* _TASK OBJECTIVE_
The answer is the full set of records below, transcribed exactly.

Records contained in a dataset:
<<<<
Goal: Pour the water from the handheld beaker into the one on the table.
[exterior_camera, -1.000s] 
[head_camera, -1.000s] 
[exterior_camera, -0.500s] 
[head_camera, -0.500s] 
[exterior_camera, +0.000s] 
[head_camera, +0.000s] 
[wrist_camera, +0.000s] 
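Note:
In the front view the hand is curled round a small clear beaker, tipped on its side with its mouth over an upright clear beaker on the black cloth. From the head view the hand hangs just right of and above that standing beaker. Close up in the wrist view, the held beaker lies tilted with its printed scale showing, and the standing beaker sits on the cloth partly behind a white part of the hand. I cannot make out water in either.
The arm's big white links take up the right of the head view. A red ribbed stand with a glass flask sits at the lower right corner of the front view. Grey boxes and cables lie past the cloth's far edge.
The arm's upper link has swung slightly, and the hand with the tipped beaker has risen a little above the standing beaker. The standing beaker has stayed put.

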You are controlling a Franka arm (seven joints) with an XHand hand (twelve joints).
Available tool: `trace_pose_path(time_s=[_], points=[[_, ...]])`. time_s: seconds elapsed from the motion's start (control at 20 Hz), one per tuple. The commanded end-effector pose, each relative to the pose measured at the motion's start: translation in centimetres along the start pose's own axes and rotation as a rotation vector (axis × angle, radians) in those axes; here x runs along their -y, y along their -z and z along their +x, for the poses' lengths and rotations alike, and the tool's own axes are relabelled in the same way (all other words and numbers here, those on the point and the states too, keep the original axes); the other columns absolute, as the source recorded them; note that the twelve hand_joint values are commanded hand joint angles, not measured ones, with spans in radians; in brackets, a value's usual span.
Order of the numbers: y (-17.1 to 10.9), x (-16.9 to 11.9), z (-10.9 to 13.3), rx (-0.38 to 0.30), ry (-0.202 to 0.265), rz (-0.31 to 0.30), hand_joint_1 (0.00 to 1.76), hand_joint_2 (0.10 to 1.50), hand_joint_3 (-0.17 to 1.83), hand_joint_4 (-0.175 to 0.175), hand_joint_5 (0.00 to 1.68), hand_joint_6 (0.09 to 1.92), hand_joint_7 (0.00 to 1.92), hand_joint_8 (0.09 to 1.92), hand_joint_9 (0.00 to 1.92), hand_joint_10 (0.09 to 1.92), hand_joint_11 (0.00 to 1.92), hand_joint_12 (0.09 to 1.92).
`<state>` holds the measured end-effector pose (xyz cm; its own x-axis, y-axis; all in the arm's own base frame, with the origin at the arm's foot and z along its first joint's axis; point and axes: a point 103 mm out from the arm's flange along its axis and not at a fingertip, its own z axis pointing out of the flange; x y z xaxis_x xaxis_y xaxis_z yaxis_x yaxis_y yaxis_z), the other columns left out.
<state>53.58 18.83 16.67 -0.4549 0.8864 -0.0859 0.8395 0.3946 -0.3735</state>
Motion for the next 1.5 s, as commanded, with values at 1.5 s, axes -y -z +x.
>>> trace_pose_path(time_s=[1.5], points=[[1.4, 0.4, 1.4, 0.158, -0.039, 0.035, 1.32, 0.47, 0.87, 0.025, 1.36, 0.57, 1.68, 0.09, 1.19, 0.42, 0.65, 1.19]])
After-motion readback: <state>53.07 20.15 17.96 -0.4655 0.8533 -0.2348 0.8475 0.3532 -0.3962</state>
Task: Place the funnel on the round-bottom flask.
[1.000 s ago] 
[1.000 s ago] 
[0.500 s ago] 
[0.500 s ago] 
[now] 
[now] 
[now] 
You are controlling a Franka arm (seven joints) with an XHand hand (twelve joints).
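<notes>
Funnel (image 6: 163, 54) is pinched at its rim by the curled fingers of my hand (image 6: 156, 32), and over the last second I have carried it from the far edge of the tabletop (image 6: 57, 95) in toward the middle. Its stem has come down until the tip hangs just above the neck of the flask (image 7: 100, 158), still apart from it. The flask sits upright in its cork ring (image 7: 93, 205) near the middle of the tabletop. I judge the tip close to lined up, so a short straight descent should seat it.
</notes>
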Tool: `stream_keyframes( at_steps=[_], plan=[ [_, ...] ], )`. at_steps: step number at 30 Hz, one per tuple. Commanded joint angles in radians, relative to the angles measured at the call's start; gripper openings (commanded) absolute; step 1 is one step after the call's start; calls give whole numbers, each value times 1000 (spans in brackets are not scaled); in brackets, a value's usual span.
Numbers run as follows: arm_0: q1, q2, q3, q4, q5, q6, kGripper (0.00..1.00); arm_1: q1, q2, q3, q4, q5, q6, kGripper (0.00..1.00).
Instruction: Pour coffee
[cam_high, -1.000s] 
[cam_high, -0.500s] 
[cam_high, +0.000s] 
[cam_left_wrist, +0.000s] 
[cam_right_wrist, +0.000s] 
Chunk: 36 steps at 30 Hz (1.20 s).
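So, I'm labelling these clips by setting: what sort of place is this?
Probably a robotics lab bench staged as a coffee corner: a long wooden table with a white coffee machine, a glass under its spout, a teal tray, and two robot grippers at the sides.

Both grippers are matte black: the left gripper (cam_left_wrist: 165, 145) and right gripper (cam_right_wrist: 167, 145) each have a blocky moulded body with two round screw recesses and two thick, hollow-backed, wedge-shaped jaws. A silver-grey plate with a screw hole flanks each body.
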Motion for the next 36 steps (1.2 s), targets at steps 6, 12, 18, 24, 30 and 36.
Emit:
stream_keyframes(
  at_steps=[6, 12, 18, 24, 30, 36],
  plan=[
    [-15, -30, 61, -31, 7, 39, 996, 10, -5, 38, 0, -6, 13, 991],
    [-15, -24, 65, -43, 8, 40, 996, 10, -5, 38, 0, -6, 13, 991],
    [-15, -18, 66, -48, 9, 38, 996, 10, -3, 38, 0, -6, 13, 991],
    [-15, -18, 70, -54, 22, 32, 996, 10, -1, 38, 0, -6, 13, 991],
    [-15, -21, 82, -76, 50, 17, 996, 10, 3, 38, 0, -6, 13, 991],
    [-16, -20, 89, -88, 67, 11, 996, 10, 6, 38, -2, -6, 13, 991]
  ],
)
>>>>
* _TASK RESULT_
Goal: Pour the water from the handheld beaker into the one on the table.
[exterior_camera, -1.000s] 
[head_camera, -1.000s] 
[exterior_camera, -0.500s] 
[head_camera, -0.500s] 
[exterior_camera, +0.000s] 
[head_camera, +0.000s] 
[wrist_camera, +0.000s] 
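Note:
In the front view the hand is curled round a small clear beaker, tipped on its side with its mouth over an upright clear beaker on the black cloth. From the head view the hand hangs just right of and above that standing beaker. Close up in the wrist view, the held beaker lies tilted with its printed scale showing, and the standing beaker sits on the cloth partly behind a white part of the hand. I cannot make out water in either.
The arm's big white links take up the right of the head view. A red ribbed stand with a glass flask sits at the lower right corner of the front view. Grey boxes and cables lie past the cloth's far edge.
The arm's upper link has swung slightly, and the hand with the tipped beaker has risen a little above the standing beaker. The standing beaker has stayed put.
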
You are controlling a Franka arm (seven joints) with an XHand hand (twelve joints).
Available tool: `trace_pose_path(time_s=[_], points=[[_, ...]])`. time_s: seconds elapsed from the motion's start (control at 20 Hz), one per tuple. The commanded end-effector pose, each relative to the pose measured at the motion's start: translation in centimetres along the start pose's own axes and rotation as a rotation vector (axis × angle, radians) in those axes; here x runs along their -y, y along their -z and z along their +x, for the poses' lengths and rotations alike, and the tool's own axes are relabelled in the same way (all other words and numbers here, those on the point and the states too, keep the original axes); the other columns absolute, as the source recorded them; note that the twelve hand_joint values are commanded hand joint angles, not measured ones, with spans in radians; in brackets, a value's usual span.
Order of the numbers: y (-17.1 to 10.9), x (-16.9 to 11.9), z (-10.9 to 13.3), rx (-0.38 to 0.30), ry (-0.202 to 0.265), rz (-0.31 to 0.30), hand_joint_1 (0.00 to 1.76), hand_joint_2 (0.10 to 1.50), hand_joint_3 (-0.17 to 1.83), hand_joint_4 (-0.175 to 0.175), hand_joint_5 (0.00 to 1.68), hand_joint_6 (0.09 to 1.92), hand_joint_7 (0.00 to 1.92), hand_joint_8 (0.09 to 1.92), hand_joint_9 (0.00 to 1.92), hand_joint_10 (0.09 to 1.92), hand_joint_11 (0.00 to 1.92), hand_joint_12 (0.09 to 1.92).
`<state>` holds the measured end-effector pose (xyz cm; its own x-axis, y-axis; all in the arm's own base frame, with the origin at the arm's foot and z along its first joint's axis; point and axes: a point 103 mm out from the arm's flange along its axis and not at a fingertip, its own z axis pointing out of the flange; x y z xaxis_x xaxis_y xaxis_z yaxis_x yaxis_y yaxis_z), the other columns left out.
<state>53.58 18.83 16.67 -0.4549 0.8864 -0.0859 0.8395 0.3946 -0.3735</state>
Motion for the next 1.5 s, as commanded, with values at 1.5 s, axes -y -z +x.
>>> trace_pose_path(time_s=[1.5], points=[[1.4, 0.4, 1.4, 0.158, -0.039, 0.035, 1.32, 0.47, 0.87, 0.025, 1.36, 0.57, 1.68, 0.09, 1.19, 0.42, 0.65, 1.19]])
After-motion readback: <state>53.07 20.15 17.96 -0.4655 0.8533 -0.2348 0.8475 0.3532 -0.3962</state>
Task: Place the funnel on the round-bottom flask.
[1.000 s ago] 
[1.000 s ago] 
[0.500 s ago] 
[0.500 s ago] 
[now] 
[now] 
[now] 
You are controlling a Franka arm (seven joints) with an XHand hand (twelve joints).
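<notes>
Funnel (image 6: 163, 54) is pinched at its rim by the curled fingers of my hand (image 6: 156, 32), and over the last second I have carried it from the far edge of the tabletop (image 6: 57, 95) in toward the middle. Its stem has come down until the tip hangs just above the neck of the flask (image 7: 100, 158), still apart from it. The flask sits upright in its cork ring (image 7: 93, 205) near the middle of the tabletop. I judge the tip close to lined up, so a short straight descent should seat it.
</notes>
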Tool: `stream_keyframes( at_steps=[_], plan=[ [_, ...] ], )`. at_steps: step number at 30 Hz, one per tuple. Commanded joint angles in radians, relative to the angles measured at the call's start; gripper openings (commanded) absolute; step 1 is one step after the call's start; calls give whole numbers, each value times 1000 (spans in brackets are not scaled); in brackets, a value's usual span.
Numbers run as follows: arm_0: q1, q2, q3, q4, q5, q6, kGripper (0.00..1.00); arm_1: q1, q2, q3, q4, q5, q6, kGripper (0.00..1.00).
Instruction: Pour coffee
[cam_high, -1.000s] 
[cam_high, -0.500s] 
[cam_high, +0.000s] 
[cam_left_wrist, +0.000s] 
[cam_right_wrist, +0.000s] 
Chunk: 36 steps at 30 Hz (1.20 s).
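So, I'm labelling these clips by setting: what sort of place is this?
Probably a robotics lab bench staged as a coffee corner: a long wooden table with a white coffee machine, a glass under its spout, a teal tray, and two robot grippers at the sides.

Both grippers are matte black: the left gripper (cam_left_wrist: 165, 145) and right gripper (cam_right_wrist: 167, 145) each have a blocky moulded body with two round screw recesses and two thick, hollow-backed, wedge-shaped jaws. A silver-grey plate with a screw hole flanks each body.
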Motion for the next 36 steps (1.2 s), targets at steps 6, 12, 18, 24, 30 and 36.
Emit:
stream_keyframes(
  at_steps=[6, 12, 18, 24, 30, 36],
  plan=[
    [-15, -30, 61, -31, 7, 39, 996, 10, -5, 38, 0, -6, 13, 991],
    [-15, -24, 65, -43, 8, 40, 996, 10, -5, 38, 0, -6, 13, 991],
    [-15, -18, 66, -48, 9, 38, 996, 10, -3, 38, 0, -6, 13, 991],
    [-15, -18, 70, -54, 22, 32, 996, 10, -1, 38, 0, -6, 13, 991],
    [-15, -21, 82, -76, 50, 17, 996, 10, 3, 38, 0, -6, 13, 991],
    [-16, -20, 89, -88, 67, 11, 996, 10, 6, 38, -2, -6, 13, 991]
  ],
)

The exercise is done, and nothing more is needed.